WORK TASK: Return all lines from the entries below in which the word "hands" is present.

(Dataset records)
——

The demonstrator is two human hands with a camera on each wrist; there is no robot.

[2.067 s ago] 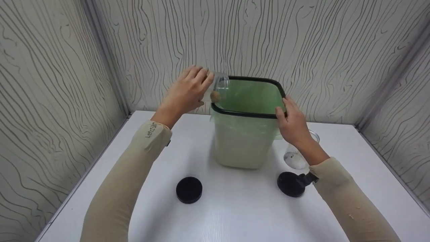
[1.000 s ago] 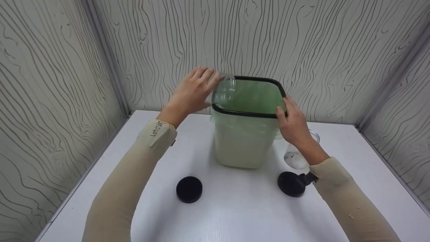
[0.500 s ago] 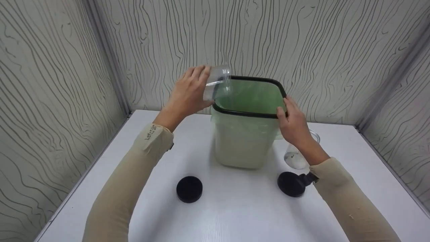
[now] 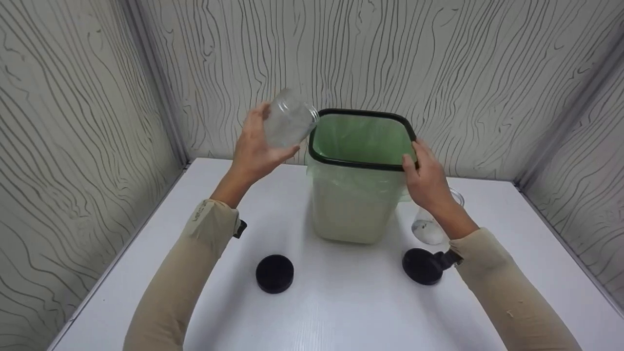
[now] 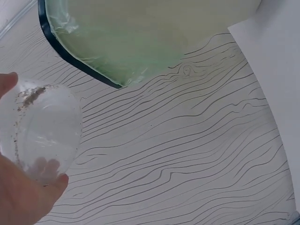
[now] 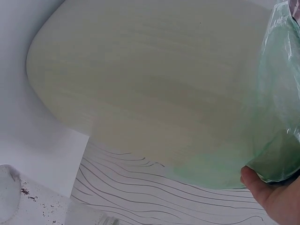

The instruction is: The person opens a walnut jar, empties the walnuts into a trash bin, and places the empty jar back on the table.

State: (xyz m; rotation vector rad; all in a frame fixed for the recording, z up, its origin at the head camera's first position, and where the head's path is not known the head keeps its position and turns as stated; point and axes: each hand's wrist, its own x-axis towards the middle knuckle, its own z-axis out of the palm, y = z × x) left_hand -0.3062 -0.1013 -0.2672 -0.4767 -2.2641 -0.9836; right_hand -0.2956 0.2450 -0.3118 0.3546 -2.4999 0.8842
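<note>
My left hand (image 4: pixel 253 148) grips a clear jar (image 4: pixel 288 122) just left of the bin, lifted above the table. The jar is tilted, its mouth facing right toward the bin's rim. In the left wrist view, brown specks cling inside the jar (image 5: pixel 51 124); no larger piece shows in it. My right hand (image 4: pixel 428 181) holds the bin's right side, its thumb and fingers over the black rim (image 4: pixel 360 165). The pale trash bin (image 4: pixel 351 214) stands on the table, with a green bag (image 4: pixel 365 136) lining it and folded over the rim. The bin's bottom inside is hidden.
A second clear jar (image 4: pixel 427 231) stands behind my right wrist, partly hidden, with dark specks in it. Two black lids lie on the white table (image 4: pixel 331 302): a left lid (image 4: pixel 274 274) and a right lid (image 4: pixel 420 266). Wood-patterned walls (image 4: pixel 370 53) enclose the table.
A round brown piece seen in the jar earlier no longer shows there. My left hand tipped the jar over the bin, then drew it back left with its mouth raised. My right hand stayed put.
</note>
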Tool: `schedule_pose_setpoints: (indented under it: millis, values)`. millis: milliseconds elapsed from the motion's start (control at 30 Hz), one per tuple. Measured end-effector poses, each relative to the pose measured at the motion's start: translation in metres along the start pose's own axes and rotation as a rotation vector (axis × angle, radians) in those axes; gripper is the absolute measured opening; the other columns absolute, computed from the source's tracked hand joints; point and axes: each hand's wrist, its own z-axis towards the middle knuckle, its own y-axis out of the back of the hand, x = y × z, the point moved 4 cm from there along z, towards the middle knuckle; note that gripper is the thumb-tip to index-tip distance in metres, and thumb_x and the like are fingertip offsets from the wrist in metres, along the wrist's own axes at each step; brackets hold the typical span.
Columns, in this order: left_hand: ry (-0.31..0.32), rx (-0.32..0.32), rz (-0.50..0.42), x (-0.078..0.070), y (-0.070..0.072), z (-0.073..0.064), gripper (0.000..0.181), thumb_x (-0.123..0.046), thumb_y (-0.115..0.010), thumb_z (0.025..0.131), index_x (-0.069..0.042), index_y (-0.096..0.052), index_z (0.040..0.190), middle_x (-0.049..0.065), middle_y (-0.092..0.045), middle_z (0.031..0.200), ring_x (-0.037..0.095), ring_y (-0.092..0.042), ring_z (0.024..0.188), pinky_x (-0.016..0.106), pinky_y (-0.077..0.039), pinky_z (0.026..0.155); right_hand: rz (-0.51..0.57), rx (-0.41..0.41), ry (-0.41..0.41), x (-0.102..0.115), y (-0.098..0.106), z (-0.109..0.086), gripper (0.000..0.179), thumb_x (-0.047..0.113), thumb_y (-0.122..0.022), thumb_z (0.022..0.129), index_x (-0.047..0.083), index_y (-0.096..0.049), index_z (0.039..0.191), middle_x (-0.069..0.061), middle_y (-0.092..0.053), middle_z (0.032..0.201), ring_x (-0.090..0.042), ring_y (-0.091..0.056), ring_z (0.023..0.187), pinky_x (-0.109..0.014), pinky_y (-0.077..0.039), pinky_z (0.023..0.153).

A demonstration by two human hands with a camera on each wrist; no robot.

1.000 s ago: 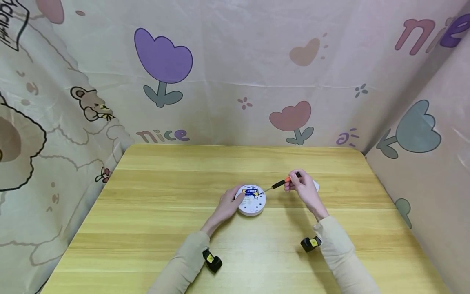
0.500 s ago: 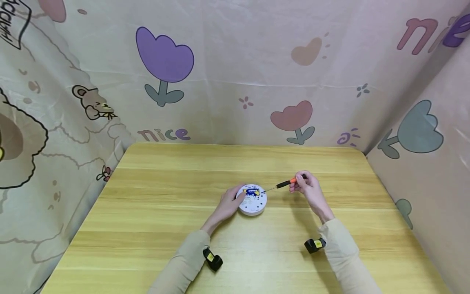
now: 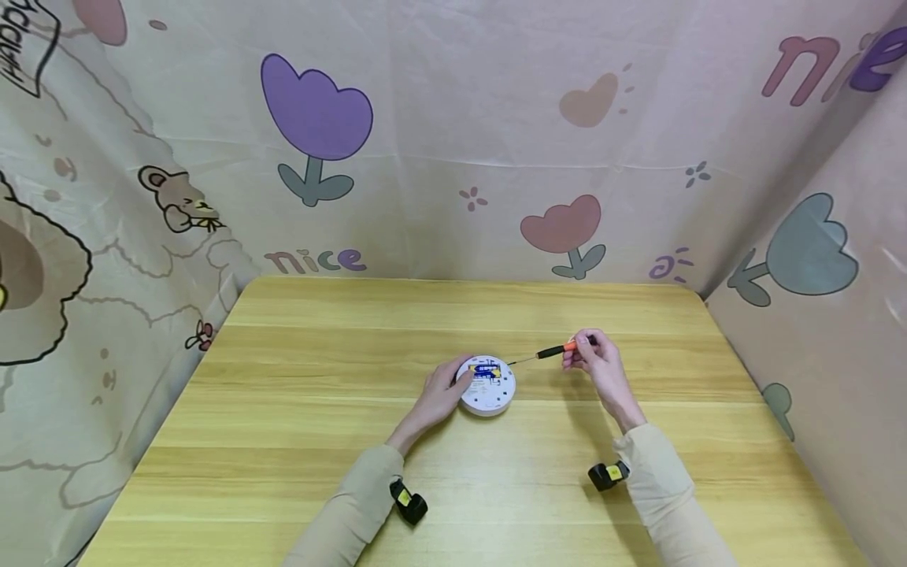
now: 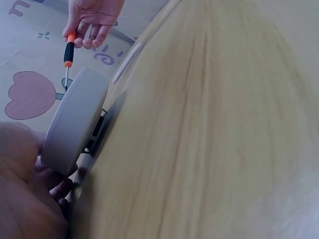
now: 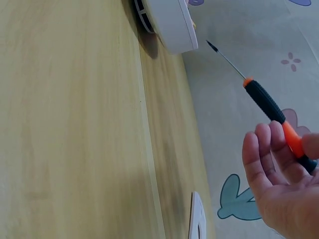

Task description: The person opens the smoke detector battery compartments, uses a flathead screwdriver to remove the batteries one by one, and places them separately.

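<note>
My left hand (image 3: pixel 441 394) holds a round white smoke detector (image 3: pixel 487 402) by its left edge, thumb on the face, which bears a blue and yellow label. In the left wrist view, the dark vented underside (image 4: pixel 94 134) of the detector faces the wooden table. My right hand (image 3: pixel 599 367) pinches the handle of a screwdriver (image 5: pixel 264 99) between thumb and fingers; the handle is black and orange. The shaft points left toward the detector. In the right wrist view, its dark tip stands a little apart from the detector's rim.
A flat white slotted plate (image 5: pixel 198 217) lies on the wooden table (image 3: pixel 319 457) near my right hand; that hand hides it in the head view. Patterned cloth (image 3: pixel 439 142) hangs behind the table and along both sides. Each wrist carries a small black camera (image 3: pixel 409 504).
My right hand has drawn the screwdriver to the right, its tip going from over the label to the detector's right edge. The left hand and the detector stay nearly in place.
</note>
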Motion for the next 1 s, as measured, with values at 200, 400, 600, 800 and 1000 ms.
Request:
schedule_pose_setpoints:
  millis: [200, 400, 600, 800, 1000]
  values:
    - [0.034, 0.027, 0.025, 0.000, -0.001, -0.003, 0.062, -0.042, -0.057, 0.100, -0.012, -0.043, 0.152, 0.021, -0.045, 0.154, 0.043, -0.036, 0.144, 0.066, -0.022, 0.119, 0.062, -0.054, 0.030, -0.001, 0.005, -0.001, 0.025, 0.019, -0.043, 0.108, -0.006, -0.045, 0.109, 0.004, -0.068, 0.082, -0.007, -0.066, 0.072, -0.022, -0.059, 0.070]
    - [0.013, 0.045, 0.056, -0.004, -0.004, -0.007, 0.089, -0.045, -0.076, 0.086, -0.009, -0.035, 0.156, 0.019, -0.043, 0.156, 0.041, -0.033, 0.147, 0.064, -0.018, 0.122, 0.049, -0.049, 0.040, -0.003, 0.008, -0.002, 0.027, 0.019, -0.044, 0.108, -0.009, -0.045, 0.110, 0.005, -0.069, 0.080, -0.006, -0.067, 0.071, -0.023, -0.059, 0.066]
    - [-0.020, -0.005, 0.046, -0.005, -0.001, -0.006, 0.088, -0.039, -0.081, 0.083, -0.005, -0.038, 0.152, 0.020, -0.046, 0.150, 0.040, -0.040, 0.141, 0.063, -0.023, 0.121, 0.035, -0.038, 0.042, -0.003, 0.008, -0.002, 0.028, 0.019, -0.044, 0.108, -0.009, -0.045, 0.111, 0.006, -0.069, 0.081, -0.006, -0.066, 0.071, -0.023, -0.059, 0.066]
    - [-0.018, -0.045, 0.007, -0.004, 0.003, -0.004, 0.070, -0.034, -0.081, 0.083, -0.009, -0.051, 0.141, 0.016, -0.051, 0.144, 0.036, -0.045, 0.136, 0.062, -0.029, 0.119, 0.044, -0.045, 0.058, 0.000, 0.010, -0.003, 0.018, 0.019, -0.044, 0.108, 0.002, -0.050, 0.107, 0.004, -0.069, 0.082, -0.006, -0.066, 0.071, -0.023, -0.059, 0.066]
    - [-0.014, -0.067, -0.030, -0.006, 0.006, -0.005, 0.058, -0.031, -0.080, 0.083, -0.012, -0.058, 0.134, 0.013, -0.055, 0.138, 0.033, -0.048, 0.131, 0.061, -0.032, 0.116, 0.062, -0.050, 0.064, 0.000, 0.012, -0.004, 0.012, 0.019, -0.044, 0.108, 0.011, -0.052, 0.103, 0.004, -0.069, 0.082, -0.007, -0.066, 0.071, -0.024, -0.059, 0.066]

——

RESPONSE:
The demonstrator is two human hands with a camera on each wrist; there is no robot.
A demonstration by two human hands with a camera on each wrist; no robot.

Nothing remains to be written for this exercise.